二回目の遭遇は、その翌年に起きた。年末年始のバイトに明け暮れた後、そろそろ新学期が始まろうという、ある夜。

横になっていたカズオさんの耳に、ミシミシという畳を踏む音が響いた。去年のことなどすっかり忘れていた彼は、同じように(友達の誰かが来たな)と、それを無視していた。だがやはり、足音は三十分ほどしても止む気配がない。頭の奥にしまいこんでいた光景がかすかに閃き、布団の中から体を起こす。

黒い顔がこちらを覗いていた。自分の真横に立つ男の服は、やはり背広とネクタイのサラリーマン風。

叫び声をあげつつ、今度はすぐに電灯を点ける。しかしその瞬間、男の姿はかき消えてしまった。

……これ、去年の、同じやつ……!

記憶が完全によみがえった。またここに及んで、男が泥棒の類ではないことにも気づいた。

先述通り、この建物は入り口に土間があり、靴を脱いで上がることになる。誰かが訪問するたび、アパート玄関から向かってくる音、古い階段をのぼるギシギシという音がいつも響いている。さらに自分の部屋もオンボロなので、ドアを開ける際はノブを上に持ち上げないと回らないが、その都度「ガタン」と大きな音がたてるはず。そこから入った板の間も、踏めばうるさく「ギイー」ときしむはずなのだ。

しかし男の出現は二度とも、いきなり畳を踏む「ミシッ」から始まっている。
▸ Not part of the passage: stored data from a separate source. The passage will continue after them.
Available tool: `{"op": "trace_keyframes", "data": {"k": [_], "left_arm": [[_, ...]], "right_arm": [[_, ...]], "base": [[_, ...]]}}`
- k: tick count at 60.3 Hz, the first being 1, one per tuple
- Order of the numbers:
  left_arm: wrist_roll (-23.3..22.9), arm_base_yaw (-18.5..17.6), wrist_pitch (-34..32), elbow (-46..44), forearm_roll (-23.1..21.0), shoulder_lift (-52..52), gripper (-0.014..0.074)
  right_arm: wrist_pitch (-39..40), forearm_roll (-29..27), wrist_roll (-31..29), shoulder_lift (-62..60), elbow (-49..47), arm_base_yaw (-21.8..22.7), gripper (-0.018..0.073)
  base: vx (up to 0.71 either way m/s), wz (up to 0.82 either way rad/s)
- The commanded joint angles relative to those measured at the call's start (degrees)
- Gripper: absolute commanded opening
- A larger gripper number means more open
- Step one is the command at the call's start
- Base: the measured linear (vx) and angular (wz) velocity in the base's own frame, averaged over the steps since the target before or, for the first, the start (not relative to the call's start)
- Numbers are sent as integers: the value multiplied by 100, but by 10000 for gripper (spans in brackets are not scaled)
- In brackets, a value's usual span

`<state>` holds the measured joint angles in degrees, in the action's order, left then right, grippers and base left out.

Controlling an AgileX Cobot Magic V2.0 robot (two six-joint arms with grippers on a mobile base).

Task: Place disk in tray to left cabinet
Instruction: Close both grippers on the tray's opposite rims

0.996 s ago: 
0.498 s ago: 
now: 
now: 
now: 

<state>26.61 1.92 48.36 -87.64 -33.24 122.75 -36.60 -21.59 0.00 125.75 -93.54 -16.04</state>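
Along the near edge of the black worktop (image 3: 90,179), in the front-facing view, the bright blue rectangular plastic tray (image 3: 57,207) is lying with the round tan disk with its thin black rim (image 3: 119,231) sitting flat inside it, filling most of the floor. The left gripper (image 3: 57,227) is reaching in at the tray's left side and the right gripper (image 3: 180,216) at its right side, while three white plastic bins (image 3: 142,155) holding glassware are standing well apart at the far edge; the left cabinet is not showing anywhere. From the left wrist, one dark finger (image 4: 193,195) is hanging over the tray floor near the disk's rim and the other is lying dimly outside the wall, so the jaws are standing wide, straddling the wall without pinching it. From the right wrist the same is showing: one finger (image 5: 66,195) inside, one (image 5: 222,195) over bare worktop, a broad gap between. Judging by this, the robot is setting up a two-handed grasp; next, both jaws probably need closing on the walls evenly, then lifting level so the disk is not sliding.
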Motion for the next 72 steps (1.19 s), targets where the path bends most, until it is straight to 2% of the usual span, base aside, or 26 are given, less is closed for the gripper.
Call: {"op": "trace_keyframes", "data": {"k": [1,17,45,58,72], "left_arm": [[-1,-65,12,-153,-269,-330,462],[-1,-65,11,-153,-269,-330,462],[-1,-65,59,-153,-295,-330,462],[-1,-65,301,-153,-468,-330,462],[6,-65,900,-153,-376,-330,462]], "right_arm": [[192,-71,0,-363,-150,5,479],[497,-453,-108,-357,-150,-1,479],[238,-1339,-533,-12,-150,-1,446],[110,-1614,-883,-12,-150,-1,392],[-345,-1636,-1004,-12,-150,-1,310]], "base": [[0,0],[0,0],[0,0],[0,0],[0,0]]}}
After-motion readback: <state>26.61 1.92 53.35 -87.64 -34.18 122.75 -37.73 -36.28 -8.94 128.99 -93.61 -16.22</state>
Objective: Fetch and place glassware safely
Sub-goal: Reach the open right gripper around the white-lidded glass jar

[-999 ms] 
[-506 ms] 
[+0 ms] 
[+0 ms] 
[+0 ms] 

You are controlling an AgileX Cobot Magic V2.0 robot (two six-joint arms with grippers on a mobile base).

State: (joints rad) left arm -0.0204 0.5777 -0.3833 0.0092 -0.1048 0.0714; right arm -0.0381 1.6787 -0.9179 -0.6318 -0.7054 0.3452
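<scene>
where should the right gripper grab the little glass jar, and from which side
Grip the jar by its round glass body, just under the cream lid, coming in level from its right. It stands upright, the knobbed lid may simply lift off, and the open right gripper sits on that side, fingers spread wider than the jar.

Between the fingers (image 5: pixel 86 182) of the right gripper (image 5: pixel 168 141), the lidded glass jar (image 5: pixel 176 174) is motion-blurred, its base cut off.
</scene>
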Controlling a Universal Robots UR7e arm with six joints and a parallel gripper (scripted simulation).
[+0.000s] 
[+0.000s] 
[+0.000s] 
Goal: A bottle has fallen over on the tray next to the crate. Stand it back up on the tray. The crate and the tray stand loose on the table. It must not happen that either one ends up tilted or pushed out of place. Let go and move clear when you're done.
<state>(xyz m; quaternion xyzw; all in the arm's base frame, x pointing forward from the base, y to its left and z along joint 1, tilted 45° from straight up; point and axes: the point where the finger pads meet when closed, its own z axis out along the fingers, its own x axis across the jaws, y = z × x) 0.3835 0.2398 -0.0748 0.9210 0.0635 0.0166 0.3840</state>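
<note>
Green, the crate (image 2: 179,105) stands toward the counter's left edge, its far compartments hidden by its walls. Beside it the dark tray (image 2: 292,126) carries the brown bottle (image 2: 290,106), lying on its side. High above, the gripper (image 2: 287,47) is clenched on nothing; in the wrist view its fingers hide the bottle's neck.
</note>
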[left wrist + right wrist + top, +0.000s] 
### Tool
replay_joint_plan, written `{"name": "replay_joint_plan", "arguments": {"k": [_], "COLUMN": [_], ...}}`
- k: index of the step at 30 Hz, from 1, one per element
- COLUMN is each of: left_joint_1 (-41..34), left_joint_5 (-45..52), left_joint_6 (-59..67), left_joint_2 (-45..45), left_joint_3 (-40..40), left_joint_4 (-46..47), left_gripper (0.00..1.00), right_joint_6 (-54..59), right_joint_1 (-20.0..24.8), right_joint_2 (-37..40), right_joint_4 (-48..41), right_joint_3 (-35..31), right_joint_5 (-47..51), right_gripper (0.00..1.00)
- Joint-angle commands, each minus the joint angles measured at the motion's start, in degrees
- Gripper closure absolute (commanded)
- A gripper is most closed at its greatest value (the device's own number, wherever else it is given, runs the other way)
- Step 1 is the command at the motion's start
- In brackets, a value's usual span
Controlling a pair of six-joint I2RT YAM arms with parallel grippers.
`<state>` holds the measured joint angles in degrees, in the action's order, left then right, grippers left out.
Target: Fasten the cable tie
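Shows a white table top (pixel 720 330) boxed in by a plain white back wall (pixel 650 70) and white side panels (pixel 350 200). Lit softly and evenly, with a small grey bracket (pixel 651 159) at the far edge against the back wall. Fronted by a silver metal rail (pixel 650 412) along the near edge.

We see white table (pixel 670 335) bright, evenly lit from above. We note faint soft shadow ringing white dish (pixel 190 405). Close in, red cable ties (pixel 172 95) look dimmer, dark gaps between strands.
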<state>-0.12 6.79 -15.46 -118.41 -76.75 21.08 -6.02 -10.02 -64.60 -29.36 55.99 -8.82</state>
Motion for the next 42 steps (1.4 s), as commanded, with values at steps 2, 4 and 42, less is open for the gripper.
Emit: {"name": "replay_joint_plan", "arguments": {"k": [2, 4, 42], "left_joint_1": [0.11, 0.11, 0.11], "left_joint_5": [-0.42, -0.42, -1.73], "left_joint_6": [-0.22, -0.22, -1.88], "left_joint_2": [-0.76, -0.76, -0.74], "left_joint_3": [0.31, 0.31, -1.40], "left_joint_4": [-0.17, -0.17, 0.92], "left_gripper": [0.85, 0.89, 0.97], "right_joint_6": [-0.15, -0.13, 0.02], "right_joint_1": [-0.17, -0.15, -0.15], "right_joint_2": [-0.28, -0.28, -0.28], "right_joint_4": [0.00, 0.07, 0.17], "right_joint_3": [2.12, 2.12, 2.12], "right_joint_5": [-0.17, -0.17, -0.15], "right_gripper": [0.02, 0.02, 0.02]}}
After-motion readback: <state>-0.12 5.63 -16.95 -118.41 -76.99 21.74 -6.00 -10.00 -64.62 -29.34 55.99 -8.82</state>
ウトウトしていたとはいえ、ありえないことだ。

いや、それよりいっそう不気味な点に気づいてしまった。

──今日って、前の年と、まったく同じ日じゃないか?

一年前と、一月終わりの日付が一致している。あの男は毎年同じ日に、ここにやってくるのか。いったい今日、ここでなにがあったというのか?
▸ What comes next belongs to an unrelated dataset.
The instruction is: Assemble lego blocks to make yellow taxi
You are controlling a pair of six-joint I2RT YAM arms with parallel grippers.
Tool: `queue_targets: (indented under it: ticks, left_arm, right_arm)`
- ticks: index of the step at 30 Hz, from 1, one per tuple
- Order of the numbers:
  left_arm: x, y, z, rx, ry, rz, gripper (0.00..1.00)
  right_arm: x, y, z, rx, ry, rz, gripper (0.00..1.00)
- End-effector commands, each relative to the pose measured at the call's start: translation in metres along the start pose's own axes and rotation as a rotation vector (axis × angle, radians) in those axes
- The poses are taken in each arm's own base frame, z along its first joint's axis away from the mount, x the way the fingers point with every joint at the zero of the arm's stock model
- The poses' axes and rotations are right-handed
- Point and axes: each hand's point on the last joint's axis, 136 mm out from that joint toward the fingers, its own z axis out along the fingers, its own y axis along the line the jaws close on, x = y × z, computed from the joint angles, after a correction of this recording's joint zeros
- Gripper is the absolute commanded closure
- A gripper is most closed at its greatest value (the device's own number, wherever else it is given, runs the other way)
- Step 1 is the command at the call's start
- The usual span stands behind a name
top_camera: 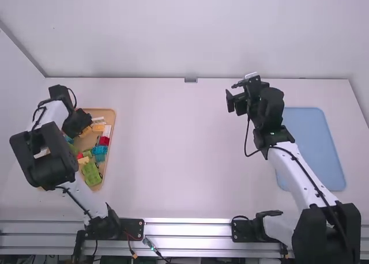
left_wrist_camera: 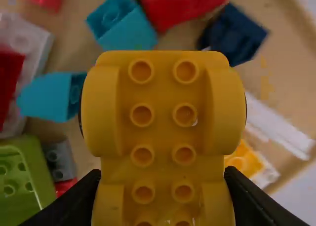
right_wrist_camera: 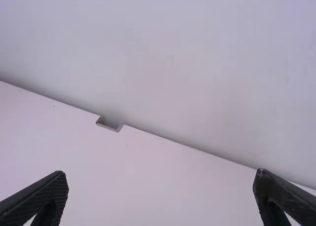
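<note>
My left gripper (top_camera: 78, 123) is over the far part of the wooden tray (top_camera: 112, 125). In the left wrist view, a yellow piece with rounded fenders and two rows of studs (left_wrist_camera: 160, 125) is between the fingertips of my left gripper (left_wrist_camera: 163, 173), shut on its sides. Below it lie teal blocks (left_wrist_camera: 129, 28), a dark blue block (left_wrist_camera: 232, 36), an orange-yellow block (left_wrist_camera: 243, 159) and a green piece (left_wrist_camera: 37, 171). High over the right side of the table is my right gripper (top_camera: 234, 101); in the right wrist view, my right gripper (right_wrist_camera: 161, 173) stands wide open around nothing.
Red blocks (top_camera: 104, 141) and a green vehicle piece (top_camera: 91, 173) lie in the tray at the table's left. A light blue mat (top_camera: 320, 143) is at the right, partly behind the right arm. White walls rise beyond the table's far edge (right_wrist_camera: 190, 151). Bare white table spans the middle.
</note>
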Motion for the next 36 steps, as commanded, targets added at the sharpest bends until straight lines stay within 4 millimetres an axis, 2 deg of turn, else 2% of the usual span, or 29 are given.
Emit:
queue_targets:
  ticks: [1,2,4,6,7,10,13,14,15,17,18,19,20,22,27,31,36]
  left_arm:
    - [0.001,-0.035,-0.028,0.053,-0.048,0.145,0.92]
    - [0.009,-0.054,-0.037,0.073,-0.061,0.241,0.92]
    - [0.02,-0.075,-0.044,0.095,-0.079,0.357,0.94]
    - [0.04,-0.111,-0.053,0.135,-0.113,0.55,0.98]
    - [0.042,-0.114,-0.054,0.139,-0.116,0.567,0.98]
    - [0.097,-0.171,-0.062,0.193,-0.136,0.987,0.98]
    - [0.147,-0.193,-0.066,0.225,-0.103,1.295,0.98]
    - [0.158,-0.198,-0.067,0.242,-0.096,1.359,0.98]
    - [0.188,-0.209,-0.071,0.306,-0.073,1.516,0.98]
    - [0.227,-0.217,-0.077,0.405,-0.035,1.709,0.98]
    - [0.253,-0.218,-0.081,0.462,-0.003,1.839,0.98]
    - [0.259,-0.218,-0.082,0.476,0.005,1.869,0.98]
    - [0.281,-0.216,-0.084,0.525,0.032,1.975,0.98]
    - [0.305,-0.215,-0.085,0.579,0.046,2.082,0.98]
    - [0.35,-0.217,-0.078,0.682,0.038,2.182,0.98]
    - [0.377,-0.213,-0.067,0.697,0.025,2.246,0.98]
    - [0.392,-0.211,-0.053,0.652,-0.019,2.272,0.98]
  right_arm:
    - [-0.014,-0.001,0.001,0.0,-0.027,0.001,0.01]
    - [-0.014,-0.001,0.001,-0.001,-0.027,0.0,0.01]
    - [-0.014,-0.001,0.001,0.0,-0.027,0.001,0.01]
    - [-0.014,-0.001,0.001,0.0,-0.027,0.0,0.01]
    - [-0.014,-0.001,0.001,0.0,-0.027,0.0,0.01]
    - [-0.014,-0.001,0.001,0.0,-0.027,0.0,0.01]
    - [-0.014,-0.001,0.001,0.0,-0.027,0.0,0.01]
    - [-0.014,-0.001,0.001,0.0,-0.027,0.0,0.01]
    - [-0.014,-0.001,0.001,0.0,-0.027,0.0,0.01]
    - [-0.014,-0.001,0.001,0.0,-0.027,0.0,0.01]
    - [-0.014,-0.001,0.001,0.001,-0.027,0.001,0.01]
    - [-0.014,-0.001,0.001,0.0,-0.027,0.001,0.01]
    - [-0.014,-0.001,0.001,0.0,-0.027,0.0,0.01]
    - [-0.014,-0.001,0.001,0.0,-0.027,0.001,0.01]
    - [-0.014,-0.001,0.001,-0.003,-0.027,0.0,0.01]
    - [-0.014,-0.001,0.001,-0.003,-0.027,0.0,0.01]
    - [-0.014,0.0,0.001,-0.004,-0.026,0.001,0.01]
しかしそんな事実などはいっさい知りたくもない。カズオさんはその日から友達宅を転々とし、契約満了前にアパートをひきはらってしまった。

私が調査したところ、驚いたことに、このアパートはまだ現存していた。アパート名も当時のままだ。

とはいえ体験談の時点ですでに築三十年超、そのままなら七十年以上の築年数になってしまう。さすがに一九八〇年頃に建て替えを行ったらしく、カズオさんの居た頃とは外観など変化しているはずだ。

ただ、そこからまた四十年近く経っているため、建物自体はかなり古びている。人の気配もなく、廃墟かと思ってしまったほどだ。しかし近隣の人々に聞き込むと「まだ人は住んでますよ」とのこと。それならばと建物前でじっと人の出入りを待つ。そのうちに住人が出てきて玄関が開いたので、それとなく内部の様子をうかがう。
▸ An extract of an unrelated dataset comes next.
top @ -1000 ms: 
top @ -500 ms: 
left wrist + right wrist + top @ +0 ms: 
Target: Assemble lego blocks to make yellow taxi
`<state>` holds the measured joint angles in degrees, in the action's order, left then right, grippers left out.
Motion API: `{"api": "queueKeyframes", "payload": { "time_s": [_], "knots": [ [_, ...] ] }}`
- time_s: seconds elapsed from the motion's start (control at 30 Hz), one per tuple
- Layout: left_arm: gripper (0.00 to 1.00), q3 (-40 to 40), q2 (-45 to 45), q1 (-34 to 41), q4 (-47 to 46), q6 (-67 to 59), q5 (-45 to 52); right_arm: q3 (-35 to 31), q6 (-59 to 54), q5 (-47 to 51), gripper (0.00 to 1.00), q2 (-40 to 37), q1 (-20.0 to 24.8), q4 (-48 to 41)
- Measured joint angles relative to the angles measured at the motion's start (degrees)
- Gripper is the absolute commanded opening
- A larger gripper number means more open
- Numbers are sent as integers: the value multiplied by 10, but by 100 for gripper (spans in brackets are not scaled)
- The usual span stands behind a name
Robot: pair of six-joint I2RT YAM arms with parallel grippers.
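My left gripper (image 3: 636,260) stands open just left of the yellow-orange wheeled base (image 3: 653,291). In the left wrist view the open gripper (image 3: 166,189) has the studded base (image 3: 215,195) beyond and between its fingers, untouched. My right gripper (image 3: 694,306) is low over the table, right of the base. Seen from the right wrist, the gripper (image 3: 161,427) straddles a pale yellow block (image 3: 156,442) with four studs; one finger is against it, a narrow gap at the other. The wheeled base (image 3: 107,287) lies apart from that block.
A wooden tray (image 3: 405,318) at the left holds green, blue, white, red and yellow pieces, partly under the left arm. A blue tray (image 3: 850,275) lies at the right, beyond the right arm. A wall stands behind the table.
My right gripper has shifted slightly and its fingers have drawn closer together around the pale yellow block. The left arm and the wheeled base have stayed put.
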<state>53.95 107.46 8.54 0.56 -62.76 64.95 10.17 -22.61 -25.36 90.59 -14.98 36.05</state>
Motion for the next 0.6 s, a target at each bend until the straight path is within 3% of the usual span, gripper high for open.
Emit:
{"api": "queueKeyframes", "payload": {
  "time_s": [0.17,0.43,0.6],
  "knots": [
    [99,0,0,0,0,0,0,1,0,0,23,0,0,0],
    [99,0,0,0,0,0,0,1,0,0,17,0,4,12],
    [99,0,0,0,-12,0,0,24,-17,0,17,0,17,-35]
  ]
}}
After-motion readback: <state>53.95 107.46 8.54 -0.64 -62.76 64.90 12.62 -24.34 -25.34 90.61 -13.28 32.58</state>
そこでまた驚いた。カズオさんから聞いた通りの、古びた玄関土間がまだ残されていたのだ。さらに狭く急な木造階段が続いている。今では文化財建築でしか見かけないような、おそろしく古い階段だった。建て替えたといっても外側だけで、内部は体験談当時のままになっているのだ。

建築法上、このような物件を賃貸アパートとして使うことができるのだろうか。大家も代替わりしているはずで、都心のため相続税も高いはずなのに、ずっと残しておく意図がわからない。

この建物は、なにか取り壊せない事情でもあるのだろうか。